Retype each line of the listing below, from the first through the one holding "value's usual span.", with no other lines.
── Source material
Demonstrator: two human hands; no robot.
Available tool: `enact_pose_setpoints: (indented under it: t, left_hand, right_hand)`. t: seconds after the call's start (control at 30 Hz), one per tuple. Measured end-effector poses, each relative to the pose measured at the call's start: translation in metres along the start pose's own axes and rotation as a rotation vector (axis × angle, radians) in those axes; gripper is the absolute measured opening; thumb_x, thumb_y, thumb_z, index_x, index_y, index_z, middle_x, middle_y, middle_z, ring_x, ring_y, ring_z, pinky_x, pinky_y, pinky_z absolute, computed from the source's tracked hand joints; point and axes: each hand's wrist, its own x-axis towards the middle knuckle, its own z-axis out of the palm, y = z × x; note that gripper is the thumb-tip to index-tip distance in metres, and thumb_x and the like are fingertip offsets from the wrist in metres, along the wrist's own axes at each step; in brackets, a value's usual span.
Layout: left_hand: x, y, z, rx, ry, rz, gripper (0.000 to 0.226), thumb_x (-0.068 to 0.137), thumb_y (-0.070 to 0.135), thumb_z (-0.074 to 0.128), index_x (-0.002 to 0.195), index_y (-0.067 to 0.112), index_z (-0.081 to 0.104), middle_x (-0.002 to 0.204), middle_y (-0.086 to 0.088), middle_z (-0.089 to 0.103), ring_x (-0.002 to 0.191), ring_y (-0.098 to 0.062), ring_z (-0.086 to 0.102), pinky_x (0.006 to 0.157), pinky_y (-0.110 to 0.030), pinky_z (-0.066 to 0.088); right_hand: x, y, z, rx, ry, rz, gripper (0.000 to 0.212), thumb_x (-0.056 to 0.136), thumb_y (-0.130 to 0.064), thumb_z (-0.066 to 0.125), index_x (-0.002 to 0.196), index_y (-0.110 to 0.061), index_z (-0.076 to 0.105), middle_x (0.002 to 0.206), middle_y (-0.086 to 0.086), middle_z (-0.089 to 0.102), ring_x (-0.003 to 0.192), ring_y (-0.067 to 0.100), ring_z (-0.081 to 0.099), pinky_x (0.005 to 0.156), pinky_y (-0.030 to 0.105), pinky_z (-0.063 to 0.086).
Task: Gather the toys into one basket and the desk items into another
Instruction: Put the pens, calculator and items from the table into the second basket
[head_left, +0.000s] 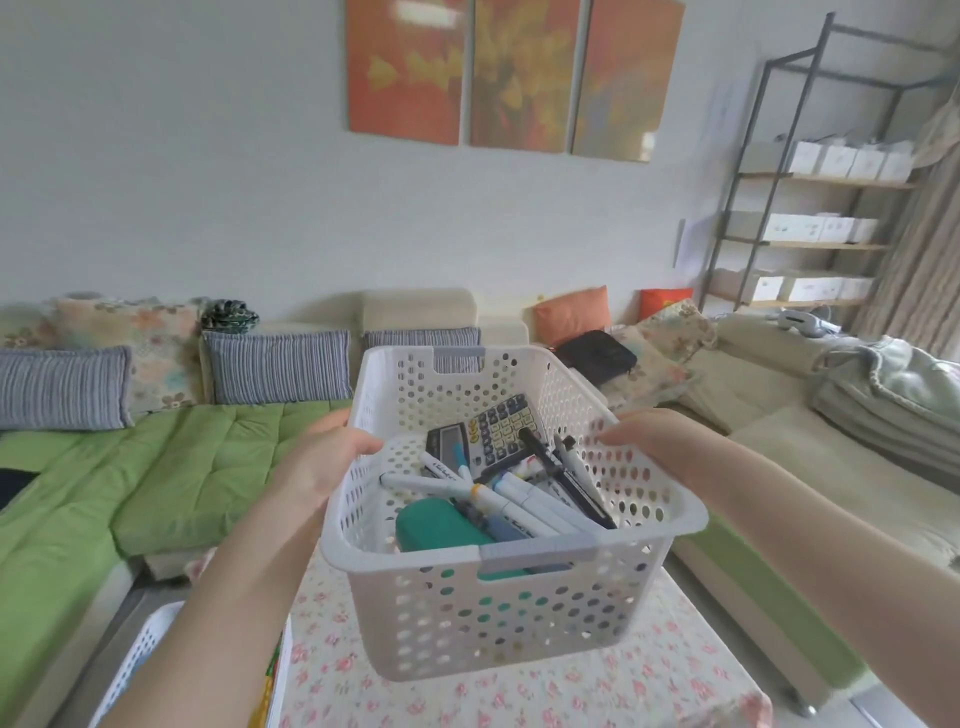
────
Written solution -
Demonstrator: two human hands; no robot.
Available tool: `enact_pose_setpoints: (indented under it: t, left_hand, right_hand)`. t: seconds after the call's start (control at 30 Hz), one per tuple. Measured end-effector poses, each relative to the pose measured at the call's start: translation in metres along the start pose's own axes and rotation as a rotation vector (axis × angle, radians) in those axes; gripper is the absolute measured opening; thumb_x, thumb_y, thumb_z, index_x, index_y, index_z, middle_x, middle_y, middle_z, ring_x, ring_y, ring_z, pinky_x, pinky_y, pinky_z absolute, computed from the source's tracked hand joints; point and axes: each hand's wrist, its own x-axis towards the middle knuckle, its own z-axis out of the palm, y = z × x; note that gripper is the thumb-tip to index-tip distance in metres, and thumb_x and the like are fingertip offsets from the wrist in metres, along the wrist's own axes at each step; in brackets, a value's usual span.

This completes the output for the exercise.